On Tue, Apr 23, 2013 at 12:29 AM, M.-A. Lemburg <mal at egenix.com> wrote:
>
> I don't think we should clutter up the connection objects with
> module scope attributes that hardly ever get used.
>
> The exceptions are used a lot, so it makes sense to have them
> easily available via the connection object - even though I'm not
> sure whether that particular DB-API extension was such a
> good idea w/r to API design (it's one of those practicality beats
> purity things).

Again, I understand the desire not to cruft up the cursor or
connection namespaces, but I am sort of surprised that you consider
the type objects to be little-used. It seems to me that they are a
necessity for any abstract DB-independent layer.

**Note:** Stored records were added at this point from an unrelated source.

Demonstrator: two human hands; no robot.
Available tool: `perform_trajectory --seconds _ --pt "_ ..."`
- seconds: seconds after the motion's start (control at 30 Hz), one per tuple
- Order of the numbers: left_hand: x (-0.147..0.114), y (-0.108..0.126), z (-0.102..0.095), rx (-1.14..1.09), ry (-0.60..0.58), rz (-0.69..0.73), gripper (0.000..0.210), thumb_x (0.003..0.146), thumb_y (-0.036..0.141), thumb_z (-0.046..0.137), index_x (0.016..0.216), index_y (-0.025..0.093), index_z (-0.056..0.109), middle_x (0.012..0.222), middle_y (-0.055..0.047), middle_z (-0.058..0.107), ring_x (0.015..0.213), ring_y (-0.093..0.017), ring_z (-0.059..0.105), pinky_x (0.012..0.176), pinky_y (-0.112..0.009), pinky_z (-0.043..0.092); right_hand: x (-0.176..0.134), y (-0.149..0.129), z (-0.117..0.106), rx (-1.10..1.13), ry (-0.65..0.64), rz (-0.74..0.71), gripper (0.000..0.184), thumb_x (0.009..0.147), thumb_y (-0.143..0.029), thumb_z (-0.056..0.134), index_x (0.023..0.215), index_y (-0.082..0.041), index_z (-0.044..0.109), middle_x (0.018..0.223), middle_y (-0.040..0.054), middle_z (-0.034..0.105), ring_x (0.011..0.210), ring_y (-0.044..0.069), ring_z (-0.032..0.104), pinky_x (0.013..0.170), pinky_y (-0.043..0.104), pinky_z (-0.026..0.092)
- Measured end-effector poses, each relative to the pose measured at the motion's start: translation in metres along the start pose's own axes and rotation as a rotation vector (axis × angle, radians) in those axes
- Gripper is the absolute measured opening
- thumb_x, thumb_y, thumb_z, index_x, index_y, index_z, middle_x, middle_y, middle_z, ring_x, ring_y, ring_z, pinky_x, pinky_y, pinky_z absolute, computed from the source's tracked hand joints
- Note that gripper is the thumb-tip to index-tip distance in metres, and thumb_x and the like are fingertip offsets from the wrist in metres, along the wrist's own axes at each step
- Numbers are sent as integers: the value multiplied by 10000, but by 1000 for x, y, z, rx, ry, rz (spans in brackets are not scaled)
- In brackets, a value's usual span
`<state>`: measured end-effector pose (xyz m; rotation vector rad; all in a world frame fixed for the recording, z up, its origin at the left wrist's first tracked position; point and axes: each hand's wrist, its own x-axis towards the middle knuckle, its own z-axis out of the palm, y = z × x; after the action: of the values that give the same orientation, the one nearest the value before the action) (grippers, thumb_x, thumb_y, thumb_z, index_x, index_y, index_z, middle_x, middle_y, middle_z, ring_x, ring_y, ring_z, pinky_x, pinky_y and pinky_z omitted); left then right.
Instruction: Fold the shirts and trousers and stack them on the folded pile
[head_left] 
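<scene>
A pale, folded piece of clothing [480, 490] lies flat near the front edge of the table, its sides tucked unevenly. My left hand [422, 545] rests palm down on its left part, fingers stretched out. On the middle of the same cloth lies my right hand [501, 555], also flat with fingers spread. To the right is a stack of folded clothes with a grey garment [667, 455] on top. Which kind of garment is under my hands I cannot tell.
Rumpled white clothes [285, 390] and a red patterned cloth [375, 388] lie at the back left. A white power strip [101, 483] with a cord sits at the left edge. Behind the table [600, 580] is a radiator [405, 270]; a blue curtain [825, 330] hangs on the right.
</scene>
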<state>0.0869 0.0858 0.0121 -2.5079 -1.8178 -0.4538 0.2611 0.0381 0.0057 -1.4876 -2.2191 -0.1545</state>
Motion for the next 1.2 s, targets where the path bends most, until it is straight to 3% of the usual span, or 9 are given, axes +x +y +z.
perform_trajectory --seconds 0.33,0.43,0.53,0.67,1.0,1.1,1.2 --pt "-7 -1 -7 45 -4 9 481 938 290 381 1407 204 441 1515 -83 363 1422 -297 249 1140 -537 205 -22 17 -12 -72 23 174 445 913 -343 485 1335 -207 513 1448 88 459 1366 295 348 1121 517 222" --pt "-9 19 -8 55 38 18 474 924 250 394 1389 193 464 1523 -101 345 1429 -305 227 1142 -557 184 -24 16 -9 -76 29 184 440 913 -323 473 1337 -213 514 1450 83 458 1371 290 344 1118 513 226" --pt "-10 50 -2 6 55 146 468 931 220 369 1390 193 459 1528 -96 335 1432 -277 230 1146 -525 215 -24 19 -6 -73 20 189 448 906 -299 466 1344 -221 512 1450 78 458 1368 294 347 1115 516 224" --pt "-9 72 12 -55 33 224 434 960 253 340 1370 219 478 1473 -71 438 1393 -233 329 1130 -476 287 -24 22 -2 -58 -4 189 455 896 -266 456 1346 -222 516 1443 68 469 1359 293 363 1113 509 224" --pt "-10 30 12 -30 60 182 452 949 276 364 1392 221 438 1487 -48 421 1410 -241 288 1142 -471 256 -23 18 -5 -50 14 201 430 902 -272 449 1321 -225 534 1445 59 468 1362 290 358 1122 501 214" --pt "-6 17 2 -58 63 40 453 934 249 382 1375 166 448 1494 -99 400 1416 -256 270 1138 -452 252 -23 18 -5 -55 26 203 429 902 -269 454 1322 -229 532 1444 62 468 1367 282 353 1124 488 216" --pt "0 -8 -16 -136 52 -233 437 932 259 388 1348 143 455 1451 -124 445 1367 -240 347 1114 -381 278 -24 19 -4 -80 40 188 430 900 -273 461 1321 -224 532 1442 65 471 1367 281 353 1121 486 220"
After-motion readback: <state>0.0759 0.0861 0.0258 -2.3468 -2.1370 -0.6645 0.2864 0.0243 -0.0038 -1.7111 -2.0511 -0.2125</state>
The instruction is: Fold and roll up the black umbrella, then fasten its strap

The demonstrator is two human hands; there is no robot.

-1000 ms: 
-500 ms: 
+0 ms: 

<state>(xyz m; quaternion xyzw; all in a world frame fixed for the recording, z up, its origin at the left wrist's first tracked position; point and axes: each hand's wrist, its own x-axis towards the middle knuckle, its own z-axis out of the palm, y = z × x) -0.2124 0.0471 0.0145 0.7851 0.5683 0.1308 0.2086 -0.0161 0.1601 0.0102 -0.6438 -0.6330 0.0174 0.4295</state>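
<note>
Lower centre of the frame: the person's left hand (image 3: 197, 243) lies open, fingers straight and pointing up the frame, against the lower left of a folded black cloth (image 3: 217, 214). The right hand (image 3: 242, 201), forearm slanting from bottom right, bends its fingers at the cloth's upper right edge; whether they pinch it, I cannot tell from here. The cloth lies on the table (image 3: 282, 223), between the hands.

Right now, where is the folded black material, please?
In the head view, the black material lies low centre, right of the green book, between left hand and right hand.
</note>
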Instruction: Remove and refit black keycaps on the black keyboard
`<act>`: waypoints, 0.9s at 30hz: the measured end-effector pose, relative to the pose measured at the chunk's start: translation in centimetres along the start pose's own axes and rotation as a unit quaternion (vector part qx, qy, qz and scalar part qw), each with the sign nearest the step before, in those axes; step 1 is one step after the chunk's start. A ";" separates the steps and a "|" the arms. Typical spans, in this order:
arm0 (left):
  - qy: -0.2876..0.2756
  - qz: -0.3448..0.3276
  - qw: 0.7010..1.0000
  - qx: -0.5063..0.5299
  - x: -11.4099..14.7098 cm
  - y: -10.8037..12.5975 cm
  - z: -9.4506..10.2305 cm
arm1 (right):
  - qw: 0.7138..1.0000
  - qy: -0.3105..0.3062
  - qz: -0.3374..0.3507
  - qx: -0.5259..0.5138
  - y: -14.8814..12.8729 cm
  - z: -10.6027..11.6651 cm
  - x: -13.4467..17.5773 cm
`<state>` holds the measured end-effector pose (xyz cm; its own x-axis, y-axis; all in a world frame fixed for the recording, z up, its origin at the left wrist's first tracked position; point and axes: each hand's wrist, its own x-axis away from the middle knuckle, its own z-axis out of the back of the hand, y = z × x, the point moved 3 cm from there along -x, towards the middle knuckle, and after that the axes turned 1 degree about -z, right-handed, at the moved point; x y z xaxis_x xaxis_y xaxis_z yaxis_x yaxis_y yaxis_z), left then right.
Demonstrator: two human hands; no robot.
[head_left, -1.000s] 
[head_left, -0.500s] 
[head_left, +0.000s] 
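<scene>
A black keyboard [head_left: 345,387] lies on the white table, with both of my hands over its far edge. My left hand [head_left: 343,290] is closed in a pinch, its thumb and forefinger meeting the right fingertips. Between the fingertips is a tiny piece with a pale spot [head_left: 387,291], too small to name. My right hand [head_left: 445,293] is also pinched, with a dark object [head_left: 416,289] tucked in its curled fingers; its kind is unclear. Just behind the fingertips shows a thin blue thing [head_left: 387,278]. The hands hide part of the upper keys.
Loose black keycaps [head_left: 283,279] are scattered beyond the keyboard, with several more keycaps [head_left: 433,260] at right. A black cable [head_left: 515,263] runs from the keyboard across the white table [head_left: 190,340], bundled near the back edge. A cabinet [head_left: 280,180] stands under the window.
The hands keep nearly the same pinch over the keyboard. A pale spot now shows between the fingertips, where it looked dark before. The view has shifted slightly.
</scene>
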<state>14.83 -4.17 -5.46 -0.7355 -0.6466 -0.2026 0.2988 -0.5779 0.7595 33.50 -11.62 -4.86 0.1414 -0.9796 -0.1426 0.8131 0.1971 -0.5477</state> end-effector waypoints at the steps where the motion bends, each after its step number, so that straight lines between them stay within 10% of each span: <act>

> Adding access to the database module via the connection object
> would allow to resolve all this. The problem
> with doing so is that you typically don't want the module
> object to be referenced directly by hundreds of objects in your
> application and you can also run into problems when reloading
> modules or (depending on how this is implemented) circular
> references.
>
> A method doing the lookup via the sys.modules dictionary
> could resolve those issues:
>
> database = connection.database()
> try:
>     cursor = connection.cursor()
>     cursor.execute(...)
> except database.DataError:
>     ...
>
> Thoughts ?

This seems like a reasonable solution to me, that would solve both
this problem as well as similar ones.

Alternatively, a cursor.coltypes attribute (in term containing
.STRING, .DATETIME, etc.) would solve the present problem.